* Task
Each record below must be returned exactly, with no line left out.
[[ Records for processing, beginning ]]
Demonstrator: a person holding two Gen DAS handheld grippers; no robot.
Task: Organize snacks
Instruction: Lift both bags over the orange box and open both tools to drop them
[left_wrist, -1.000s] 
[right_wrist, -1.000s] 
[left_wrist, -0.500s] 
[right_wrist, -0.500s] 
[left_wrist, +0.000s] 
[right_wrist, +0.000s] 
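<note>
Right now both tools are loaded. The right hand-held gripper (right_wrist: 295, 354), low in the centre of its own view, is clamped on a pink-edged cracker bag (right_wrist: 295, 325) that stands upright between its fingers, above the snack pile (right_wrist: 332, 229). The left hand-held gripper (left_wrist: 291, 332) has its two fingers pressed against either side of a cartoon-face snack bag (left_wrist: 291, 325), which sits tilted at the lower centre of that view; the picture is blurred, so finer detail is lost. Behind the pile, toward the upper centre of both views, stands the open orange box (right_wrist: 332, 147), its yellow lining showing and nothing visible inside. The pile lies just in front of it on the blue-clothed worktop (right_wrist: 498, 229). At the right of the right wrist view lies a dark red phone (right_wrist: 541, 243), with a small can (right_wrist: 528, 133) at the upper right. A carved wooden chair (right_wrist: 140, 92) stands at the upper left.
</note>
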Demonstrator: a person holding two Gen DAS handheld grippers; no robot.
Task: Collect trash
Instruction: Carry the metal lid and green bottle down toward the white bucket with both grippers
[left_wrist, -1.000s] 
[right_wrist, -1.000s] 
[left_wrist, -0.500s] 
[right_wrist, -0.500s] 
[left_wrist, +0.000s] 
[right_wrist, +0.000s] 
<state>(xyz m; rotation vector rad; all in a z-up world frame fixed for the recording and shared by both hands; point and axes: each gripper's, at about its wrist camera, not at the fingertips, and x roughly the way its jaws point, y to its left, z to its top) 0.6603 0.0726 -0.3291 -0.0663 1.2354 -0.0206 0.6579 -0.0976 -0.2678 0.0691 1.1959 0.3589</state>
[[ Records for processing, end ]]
* Output of the task
Demonstrator: a person holding two Gen DAS handheld grippers; no robot.
Task: Organize snacks
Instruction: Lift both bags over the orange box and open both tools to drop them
[left_wrist, -1.000s] 
[right_wrist, -1.000s] 
[left_wrist, -0.500s] 
[right_wrist, -0.500s] 
[left_wrist, +0.000s] 
[right_wrist, +0.000s] 
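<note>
Right now both tools are loaded. The right hand-held gripper (right_wrist: 295, 354), low in the centre of its own view, is clamped on a pink-edged cracker bag (right_wrist: 295, 325) that stands upright between its fingers, above the snack pile (right_wrist: 332, 229). The left hand-held gripper (left_wrist: 291, 332) has its two fingers pressed against either side of a cartoon-face snack bag (left_wrist: 291, 325), which sits tilted at the lower centre of that view; the picture is blurred, so finer detail is lost. Behind the pile, toward the upper centre of both views, stands the open orange box (right_wrist: 332, 147), its yellow lining showing and nothing visible inside. The pile lies just in front of it on the blue-clothed worktop (right_wrist: 498, 229). At the right of the right wrist view lies a dark red phone (right_wrist: 541, 243), with a small can (right_wrist: 528, 133) at the upper right. A carved wooden chair (right_wrist: 140, 92) stands at the upper left.
</note>
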Demonstrator: a person holding two Gen DAS handheld grippers; no robot.
Task: Collect trash
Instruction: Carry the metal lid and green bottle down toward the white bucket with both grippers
[left_wrist, -1.000s] 
[right_wrist, -1.000s] 
[left_wrist, -0.500s] 
[right_wrist, -0.500s] 
[left_wrist, +0.000s] 
[right_wrist, +0.000s] 
<state>(xyz m; rotation vector rad; all in a z-up world frame fixed for the recording and shared by both hands; point and axes: each gripper's, at about its wrist camera, not at the fingertips, and x roughly the way its jaws point, y to its left, z to its top) 0.6603 0.0726 -0.3291 -0.0663 1.2354 -0.0206 0.6579 -0.0976 -0.2678 0.0691 1.1959 0.3589</state>

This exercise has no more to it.